→ WORK REQUEST: Nothing but the lines from the one that contains "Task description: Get" to the end of the records should be printed, both ends included, exactly as given.

[Stored entries]

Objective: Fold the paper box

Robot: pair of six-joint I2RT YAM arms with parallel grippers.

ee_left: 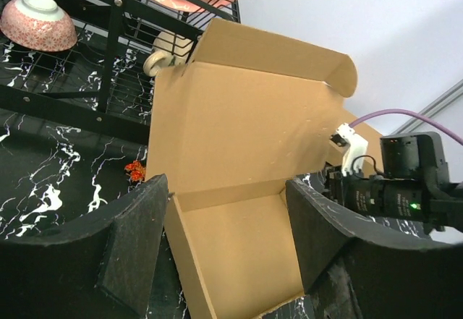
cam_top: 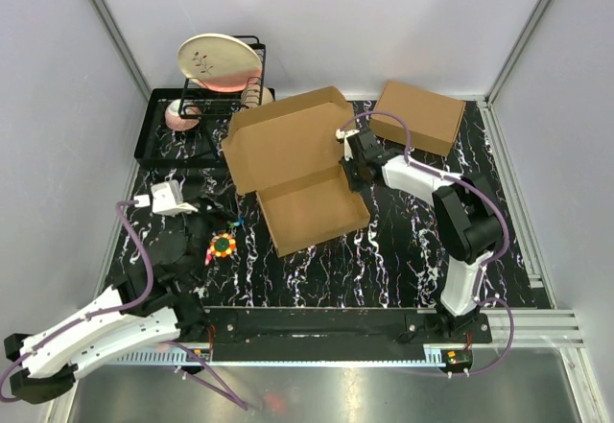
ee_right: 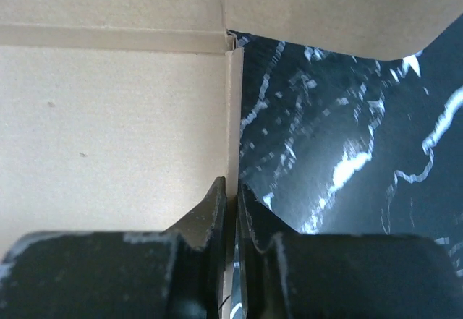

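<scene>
The right end effector (cam_top: 350, 154) is clenched on the paper box (cam_top: 297, 164). In the right wrist view its two dark fingers (ee_right: 210, 210) stand almost together, with the thin upright edge of the box's right side wall pinched between them. The pale cardboard floor lies to one side of that wall and the black marbled desk (ee_right: 347, 138) to the other. From above, this grip sits on the right wall close to the fold where the lid meets the tray. The left end effector (ee_left: 226, 189) is released. Its padded fingers (ee_left: 137, 239) stand wide apart with nothing between them, and it hovers over the desk to the left of the box, apart from it and facing its open side. The paper box rests in the middle of the desk (cam_top: 403, 260) with its shallow tray nearer the arms and walls raised. The tray shows only bare cardboard inside. The large lid panel leans up and back toward the far side, and a narrow flap along its far edge is bent over. A second cardboard box (cam_top: 417, 116), closed, lies at the far right, just beyond the right arm's wrist. At the far left a black tray (cam_top: 158, 145) carries a wire dish rack (cam_top: 251, 82) holding a pale plate (cam_top: 219, 61) tilted on edge. A patterned bowl (ee_left: 37, 22) sits upside down on that tray. A small colourful toy (cam_top: 223, 245) lies on the desk near the box's near-left corner.
</scene>
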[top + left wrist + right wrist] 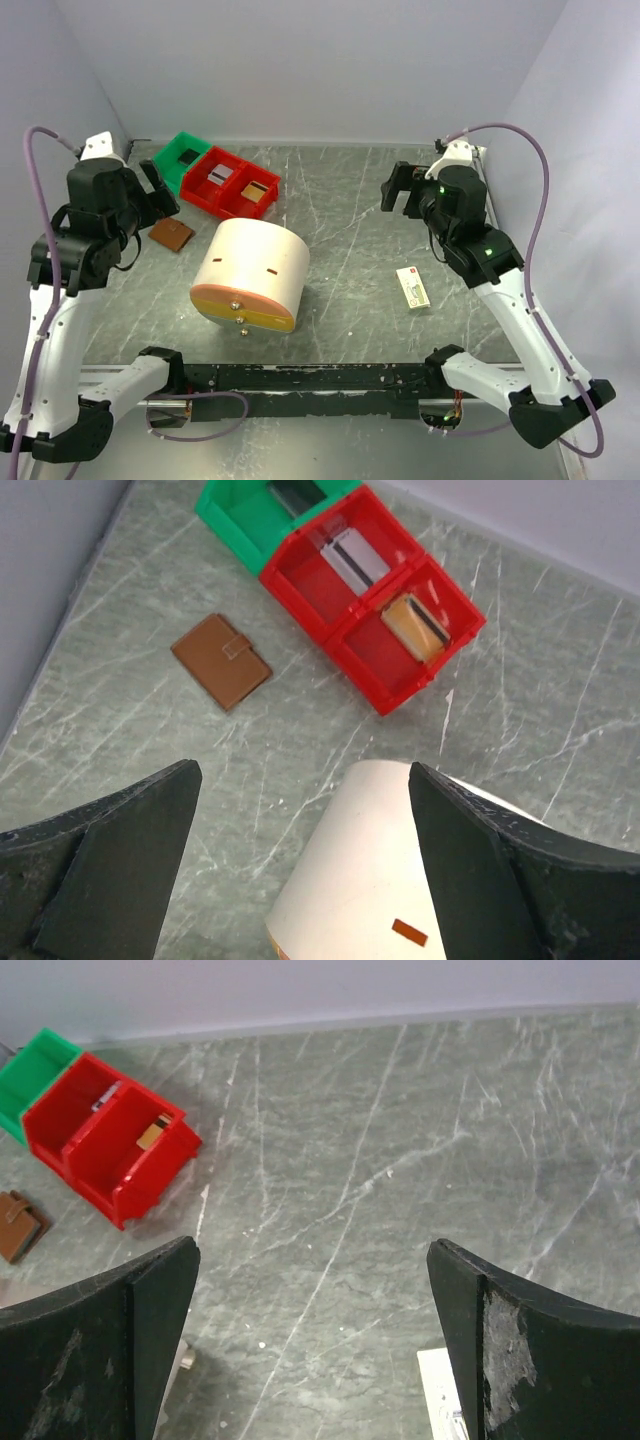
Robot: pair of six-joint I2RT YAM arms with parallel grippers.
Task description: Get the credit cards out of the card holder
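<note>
While both arms stand raised off the table (350,250), neither pincer holds anything.

Left arm: elbow folded high at the table's left edge, wrist tipped down toward the left-rear area. Left pincer (160,198) is spread wide, its fingers (110,870) well apart with only bare table and part of the drum showing between them.

Right arm: links rise from the near-right base and the wrist is turned in toward the middle of the table. Right pincer (400,200) is likewise spread, its fingers (530,1350) empty.

Card holder (221,661): brown and shut, with the clasp tab folded over its edge, lying flat on the table. It sits ahead of and below the left pincer, toward the left finger's side, not touching it. In the right wrist view it shows only at the left border (18,1225), well apart from the right pincer.

Cards: a grey card (352,560) with a dark stripe leans in the left red bin (300,580). A tan card (415,625) leans in the right red bin (400,680). The green bin (235,510) holds a dark item cut off by the frame, so I cannot tell what it is. The three bins sit touching in a row, beyond the holder and to its right.

A cream drum (250,265) lies on its side near the holder. A cream box (412,287) lies near the right arm.
</note>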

→ REPLY TO THE TASK:
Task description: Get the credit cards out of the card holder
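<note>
While both arms stand raised off the table (350,250), neither pincer holds anything.

Left arm: elbow folded high at the table's left edge, wrist tipped down toward the left-rear area. Left pincer (160,198) is spread wide, its fingers (110,870) well apart with only bare table and part of the drum showing between them.

Right arm: links rise from the near-right base and the wrist is turned in toward the middle of the table. Right pincer (400,200) is likewise spread, its fingers (530,1350) empty.

Card holder (221,661): brown and shut, with the clasp tab folded over its edge, lying flat on the table. It sits ahead of and below the left pincer, toward the left finger's side, not touching it. In the right wrist view it shows only at the left border (18,1225), well apart from the right pincer.

Cards: a grey card (352,560) with a dark stripe leans in the left red bin (300,580). A tan card (415,625) leans in the right red bin (400,680). The green bin (235,510) holds a dark item cut off by the frame, so I cannot tell what it is. The three bins sit touching in a row, beyond the holder and to its right.

A cream drum (250,265) lies on its side near the holder. A cream box (412,287) lies near the right arm.
</note>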

There is nothing further to this answer.